PROVIDED MATERIAL:
============================================================
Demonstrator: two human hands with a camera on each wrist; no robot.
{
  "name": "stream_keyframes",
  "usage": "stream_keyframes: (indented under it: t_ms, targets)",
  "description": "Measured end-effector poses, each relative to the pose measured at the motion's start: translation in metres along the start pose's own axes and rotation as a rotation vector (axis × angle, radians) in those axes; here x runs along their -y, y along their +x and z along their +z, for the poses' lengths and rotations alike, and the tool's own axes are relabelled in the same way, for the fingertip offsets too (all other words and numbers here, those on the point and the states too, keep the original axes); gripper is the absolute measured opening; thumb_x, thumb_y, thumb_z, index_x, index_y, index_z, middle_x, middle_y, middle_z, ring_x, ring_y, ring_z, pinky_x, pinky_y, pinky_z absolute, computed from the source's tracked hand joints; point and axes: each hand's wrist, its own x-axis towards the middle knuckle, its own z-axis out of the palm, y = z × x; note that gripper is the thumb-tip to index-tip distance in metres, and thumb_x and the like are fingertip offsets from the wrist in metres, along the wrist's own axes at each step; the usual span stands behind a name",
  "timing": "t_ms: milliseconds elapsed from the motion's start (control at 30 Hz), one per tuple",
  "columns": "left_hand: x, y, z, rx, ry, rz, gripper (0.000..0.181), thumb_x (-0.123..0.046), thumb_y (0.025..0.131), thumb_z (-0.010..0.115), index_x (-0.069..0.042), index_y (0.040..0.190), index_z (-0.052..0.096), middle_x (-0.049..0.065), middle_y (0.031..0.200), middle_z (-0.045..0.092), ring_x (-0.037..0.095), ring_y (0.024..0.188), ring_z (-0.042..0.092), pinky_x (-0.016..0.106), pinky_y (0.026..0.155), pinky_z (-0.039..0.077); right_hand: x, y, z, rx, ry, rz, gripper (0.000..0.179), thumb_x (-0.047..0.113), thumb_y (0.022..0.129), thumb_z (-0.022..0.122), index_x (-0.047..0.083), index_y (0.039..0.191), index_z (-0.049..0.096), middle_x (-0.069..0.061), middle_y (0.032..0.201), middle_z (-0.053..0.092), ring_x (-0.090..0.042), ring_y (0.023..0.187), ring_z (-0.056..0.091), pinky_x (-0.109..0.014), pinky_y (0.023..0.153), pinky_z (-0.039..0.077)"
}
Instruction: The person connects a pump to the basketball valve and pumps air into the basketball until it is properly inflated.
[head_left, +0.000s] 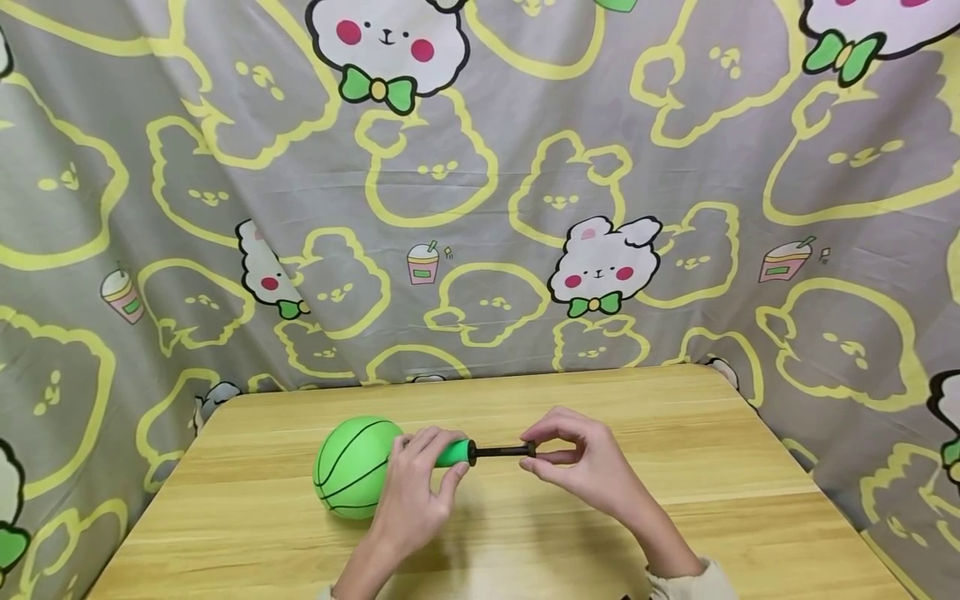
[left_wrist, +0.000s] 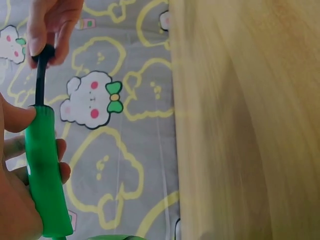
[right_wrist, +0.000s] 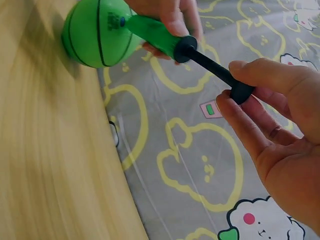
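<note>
A green ball [head_left: 352,467] with black basketball lines sits at the left of the table. My left hand [head_left: 416,483] grips the green barrel of a hand pump [left_wrist: 46,165], whose tip meets the ball in the right wrist view. The black rod [right_wrist: 212,67] is drawn out of the barrel toward the right. At its end, my right hand [head_left: 581,458] pinches the black knob [right_wrist: 242,92] between thumb and fingers. The pump lies roughly level above the table, and the left palm hides part of its barrel in the head view.
The light wooden table [head_left: 675,533] spreads under both hands. A grey curtain [head_left: 480,200] with yellow outlines and white rabbit prints hangs behind it and along its sides. A small dark object [head_left: 627,597] shows at the bottom edge, near the right sleeve [head_left: 693,582].
</note>
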Motion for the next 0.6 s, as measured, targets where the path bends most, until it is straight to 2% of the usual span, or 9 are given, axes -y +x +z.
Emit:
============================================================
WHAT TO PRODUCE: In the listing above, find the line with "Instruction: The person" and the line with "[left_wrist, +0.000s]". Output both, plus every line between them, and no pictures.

TASK RESULT:
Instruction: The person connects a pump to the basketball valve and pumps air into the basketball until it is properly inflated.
[head_left, +0.000s] 
[left_wrist, +0.000s] 

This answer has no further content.